Finding housing for the four-month session is a perennial problem for Montana’s part-time lawmakers, but Regier said his father was able to set him up with a valuable household just a couple blocks away. It includes fellow Kalispell legislator Mark Blasdel, a Republican Senator and chair of that chamber’s tax committee, and Sen. Scott Sales, the Bozeman Republican serving as the President of the Senate for the 65th Legislature.

“Dad’s just one resource ... but they have a ton of years of experience,” he said, adding, “They get a lot of dumb questions, but they say they’re not tired of answering them. Yet.”

Fern said he got lucky with a long-term Airbnb stay just four blocks from the Capitol building that was extended as a rental after his freshman orientation at the end of last year. He doesn’t spend much time there, though.

On Wednesday, Fern said he woke up at 5 a.m., breezed through a couple newspapers, wrote a few emails and was at the Capitol by 6:30 a.m. to print out materials for a pair his education bills up for committee hearings that afternoon.

He also prepared for another one of his bills that was up for debate on the House floor at 1 p.m., but also ended up talking to another legislator about infrastructure projects for Whitefish.

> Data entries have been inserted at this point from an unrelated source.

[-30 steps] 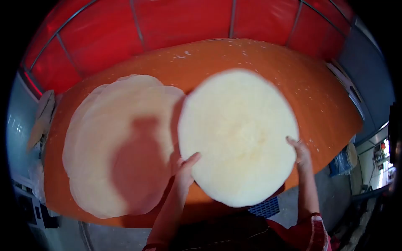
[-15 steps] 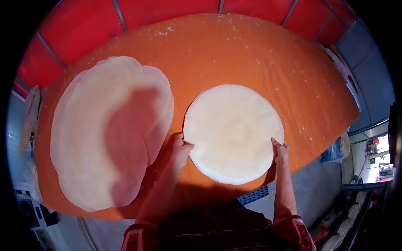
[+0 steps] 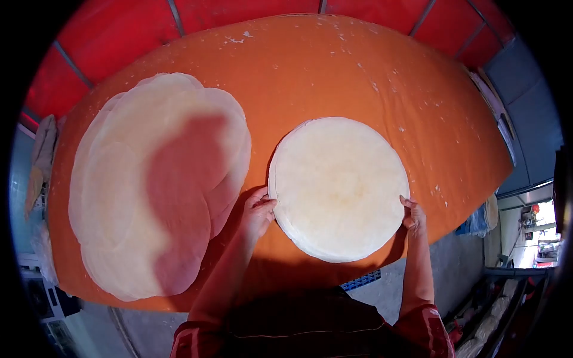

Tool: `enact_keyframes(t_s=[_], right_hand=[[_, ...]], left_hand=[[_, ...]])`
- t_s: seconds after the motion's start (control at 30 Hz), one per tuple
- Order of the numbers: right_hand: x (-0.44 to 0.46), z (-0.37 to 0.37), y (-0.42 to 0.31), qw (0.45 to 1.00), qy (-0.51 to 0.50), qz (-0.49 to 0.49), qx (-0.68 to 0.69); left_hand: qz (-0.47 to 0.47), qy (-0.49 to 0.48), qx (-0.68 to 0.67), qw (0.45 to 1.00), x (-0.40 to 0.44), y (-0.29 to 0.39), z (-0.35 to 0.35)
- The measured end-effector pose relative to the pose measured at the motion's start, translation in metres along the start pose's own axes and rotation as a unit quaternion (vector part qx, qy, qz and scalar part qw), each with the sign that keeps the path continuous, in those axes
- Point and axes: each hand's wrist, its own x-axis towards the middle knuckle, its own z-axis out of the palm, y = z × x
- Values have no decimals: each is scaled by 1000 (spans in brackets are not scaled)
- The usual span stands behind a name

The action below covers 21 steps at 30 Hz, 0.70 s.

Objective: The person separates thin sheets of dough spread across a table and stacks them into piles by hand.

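A round stack of thin pale flatbreads (image 3: 338,188), lightly browned near its middle, is between my two hands over the orange tabletop. My left hand (image 3: 259,212) pinches the stack's lower left edge with thumb and fingers. On the opposite side, my right hand (image 3: 413,215) grips the right edge, thumb on top and fingers mostly hidden beneath. Left of my left hand lies a wide spread of overlapping thin flatbreads (image 3: 119,197), partly covered by a dark shadow.
The orange tabletop (image 3: 310,65) has small white scraps (image 3: 239,40) scattered on it. Red panels (image 3: 250,12) stand behind it. A blue plastic grate (image 3: 361,280) shows under the front edge. Wrapped goods (image 3: 492,316) sit at the lower right.
Both hands and the flatbread stack have shifted slightly to the right. The grip on each side is kept, and the overlapping flatbreads at left lie as before.
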Motion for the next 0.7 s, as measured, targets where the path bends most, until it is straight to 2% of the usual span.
enact_keyframes(t_s=[0.03, 0.1, 0.13, 0.2, 0.23, 0.3, 0.33, 0.37, 0.4, 0.43, 0.47, 0.53, 0.57, 0.6, 0.67, 0.7], right_hand=[[3, -1, 3, 1000, 7, -8, 14], [7, -4, 5, 1000, 17, -16, 12], [6, -2, 5, 999, 31, -27, 9], [9, -6, 6, 1000, 17, -20, 12], [10, -7, 6, 1000, 5, -13, 13], [12, -8, 6, 1000, 13, -17, 12], [12, -8, 6, 999, 22, -20, 12], [10, -7, 5, 999, 26, -23, 15], [7, -2, 4, 999, -15, 13, 27], [5, 1, -1, 997, -54, 43, 40], [10, -2, 2, 998, -24, 49, 40], [8, 1, 1, 997, -15, 47, 51], [-2, 9, -3, 998, -28, 30, 50], [-2, 5, -3, 997, -21, 62, 52], [-3, -7, 1, 996, -75, 14, -36], [-4, -10, 0, 997, -71, 9, -29]], left_hand=[[2, 2, 1, 1000, -2, -2, 2], [98, 94, 73, 988, -4, -9, 8], [99, 95, 75, 988, -2, -15, 6], [192, 131, 208, 950, 8, -27, 0], [193, 130, 208, 950, 9, -27, -1], [232, 120, 314, 913, 11, -25, -2], [233, 118, 314, 913, 9, -22, 4], [163, 125, 195, 959, 4, -16, 16], [86, 129, 73, 985, 0, -12, 27], [118, 109, 154, 975, 0, -11, 33], [152, 105, 356, 916, -5, -6, 39], [159, 145, 480, 851, 6, -24, 14], [146, 148, 442, 873, 1, -18, 22], [131, 153, 406, 891, -4, -10, 29], [134, 147, 261, 945, 7, -20, -7], [135, 139, 265, 944, 6, -12, -6]])
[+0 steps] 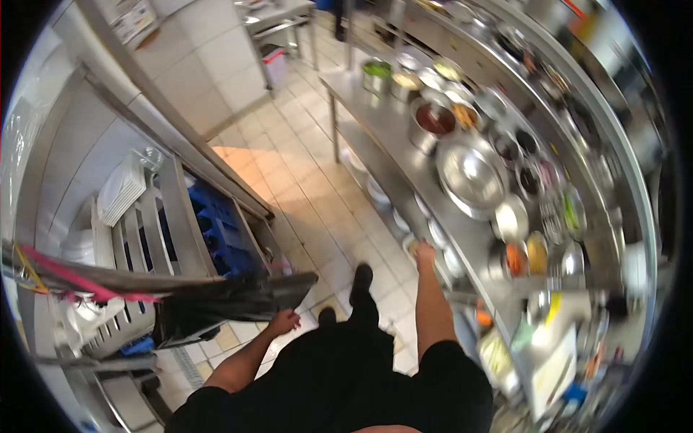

“I spent 15, 20 minutes talking about that, and that’s just the way time kind of disappears.”

Outside the needs of his constituents, though, Fern is also attending to the needs of his body. With a smile, he notes, “I’m on orders from home to eat a lot of vegetables, eat my vitamins.”

By 7 a.m., he was due at the Democratic caucus, discussing what bills would be heard that day and how the party leadership hoped the votes would go. An hour later was his committee meeting, followed by an impromptu meeting with a group of rabbis who wanted to thank Flathead lawmakers for their support after Whitefish suddenly became the target of anti-Semitic groups last month.

He had lunch in the Capitol Rotunda with a group advocating for persons with disabilities, followed by the floor session, “speed-reading” a slew of upcoming bills, then his afternoon committee meeting.

Regier’s day was similarly light on spare time. Beyond the daily hustle, though, he said one of the biggest challenges is simply familiarizing himself with the faces and names of legislators, government officials, lobbyists and other characters that pack the five floors of the Capital during Helena’s busy season.

“I can see the value of being a veteran legislator; you know who’s representing what organization, you know the tendencies of other legislators,” he said.

Although just a few weeks into his new job, Regier said if he had to offer advice to a freshman, it would be this: “Just keep your mouth shut, and listen. And when you do talk, ask a lot of questions. It’s a learning process, and that’s the only way to learn.”

While they occupy seats on separate sides of the aisle, both of the Flathead’s freshmen are surprised by one common thread of the session to date — the civility.

“There’s a lot of great people on the other side of the aisle. I think I’ll have really great friendships,” Fern said. “You have to know the person, and know where they’re coming from.”